Devin points to small teams, silo mentality on DEI, lack of executive support and limited connectivity in the role as challenges that can, and do lead to burnout. Not to mention the nature of the role itself which demands a constant battle against systemic inequality. 

"It can be exhausting because not only are you trying to change institutional level policies, but also systemic ways of working both within the organisation and also across the marketing and advertising industry – one that hasn’t historically been the most progressive, open. accepting or diverse.

“You are also dealing with real people who are navigating traumas,” she adds. And while there is a lot of honour in such work, says Devin, it can also be heavy. "It can be difficult to find time to recharge and fill your own cup when you’re always trying to pour into others and keep everyone baseline.”

While Devin is well-supported in her DEI role at RAPP and has a good-sized team both in the US and globally, she says most DEI teams are small, just one or two people. “From a bandwidth and sheer resource perspective, you just can’t get everything done, especially if you are looking to bring in a global perspective or push out global initiatives.”

More crucially, it is the positioning of the DEI discipline as a silo function, lumped in with HR, and where connectivity to other disciplines is limited, that is a huge barrier to success – and a reason why many CDOs feel unsupported and ultimately leave.

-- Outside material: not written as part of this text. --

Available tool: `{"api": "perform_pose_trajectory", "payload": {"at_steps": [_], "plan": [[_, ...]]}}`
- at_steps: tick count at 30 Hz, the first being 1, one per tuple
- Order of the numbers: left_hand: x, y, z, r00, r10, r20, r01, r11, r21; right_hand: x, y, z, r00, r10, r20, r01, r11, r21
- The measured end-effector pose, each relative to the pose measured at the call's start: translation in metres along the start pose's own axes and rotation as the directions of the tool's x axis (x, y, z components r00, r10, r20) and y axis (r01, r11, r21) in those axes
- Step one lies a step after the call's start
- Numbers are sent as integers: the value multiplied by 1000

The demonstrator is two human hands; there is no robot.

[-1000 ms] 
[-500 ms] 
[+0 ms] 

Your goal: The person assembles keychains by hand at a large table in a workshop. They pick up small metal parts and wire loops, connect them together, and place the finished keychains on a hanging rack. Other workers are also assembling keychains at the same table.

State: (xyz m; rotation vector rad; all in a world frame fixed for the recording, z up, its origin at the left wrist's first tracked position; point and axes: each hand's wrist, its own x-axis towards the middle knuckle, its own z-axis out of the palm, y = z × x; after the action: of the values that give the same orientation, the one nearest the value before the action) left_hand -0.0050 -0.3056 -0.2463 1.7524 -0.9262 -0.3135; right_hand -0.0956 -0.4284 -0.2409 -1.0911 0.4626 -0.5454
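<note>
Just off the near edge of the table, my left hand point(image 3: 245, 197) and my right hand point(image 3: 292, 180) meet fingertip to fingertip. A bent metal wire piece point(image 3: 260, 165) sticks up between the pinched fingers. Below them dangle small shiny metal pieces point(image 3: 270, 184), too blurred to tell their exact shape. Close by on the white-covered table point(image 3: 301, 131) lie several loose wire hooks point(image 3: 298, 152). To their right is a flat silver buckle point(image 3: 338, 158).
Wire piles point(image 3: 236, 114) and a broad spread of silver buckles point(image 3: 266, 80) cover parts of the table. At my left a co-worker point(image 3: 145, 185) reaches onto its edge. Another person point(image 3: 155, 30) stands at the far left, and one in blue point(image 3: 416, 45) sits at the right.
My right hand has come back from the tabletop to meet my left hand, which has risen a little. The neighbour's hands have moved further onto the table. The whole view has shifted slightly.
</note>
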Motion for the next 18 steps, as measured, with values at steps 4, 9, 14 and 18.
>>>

“Organisations should make sure the DEI lead or team report to the central C-suite instead of locking them into the HR discipline. Without the support, you are not going to be able to make the change.”

That Devin has direct access to both the CEO and the finance chief at RAPP is crucial in securing support and ensuring success, she says. Such connection means all leaders better understand how the DEI discipline works, why it’s important, and what is needed to succeed. 

“A lot of what we do in the DEI discipline is long-tail and behind-the-scenes,” says Devin. “Beyond the sexy, interesting upfront panel discussions and the activations around Black History Month, it’s the stuff you don’t see that takes time to come to fruition, sometimes up to a year – and this takes organisational buy-in and investment.”

Devin says she has had plenty of conversations with DEI practitioners who feel supported or are told they are supported by leadership but aren’t given the space or financial support to do the things they need to do – such as being able to partner with organisations to flesh out their recruitment pipeline, or to find new partners to expand their accessibility endeavours.

For DEI to be successful as a discipline, it needs to be embedded across the organisation and this is only possible if there is communication with, and buy-in from, all C-suite leaders.

Connection to the C-Suite crucial

“The biggest way to impact a CDO’s success is to help them build their network. They need to be empowered to develop strong relationships with the different discipline C-suite leads."

As well as working with the HR team to understand RAPP’s people, processes, policies and protocols, Devin works alongside the finance team to understand how the company can better get a handle on things like supplier diversity.

“I work with our strategy and creative teams to understand how we can better infuse DEI considerations into the work from the very start rather than just force it at the end or get to the end of the campaign with a client and think, oh shoot, we missed the mark there.”

To have even greater impact company-wide, Devin also works directly with the account leaders, which means having tough conversations with clients, pushing back when they don’t want to diversify their creative or think outside the box.

Devin urges organisations to empower DEI leaders to have these conversations with clients and especially within the marketing industry. “We’re culture creators and makers, so empowering the DEI leads to have those frank conversations with clients can only help the direction in which brands move.”

Also, it creates more opportunity for the bottom line.

“You don’t know what you will unlock when you give the opportunity for a DEI practitioner to have a conversation with a client. There are equal opportunities for both the agencies and brands to improve in terms of profitability and brand recognition.”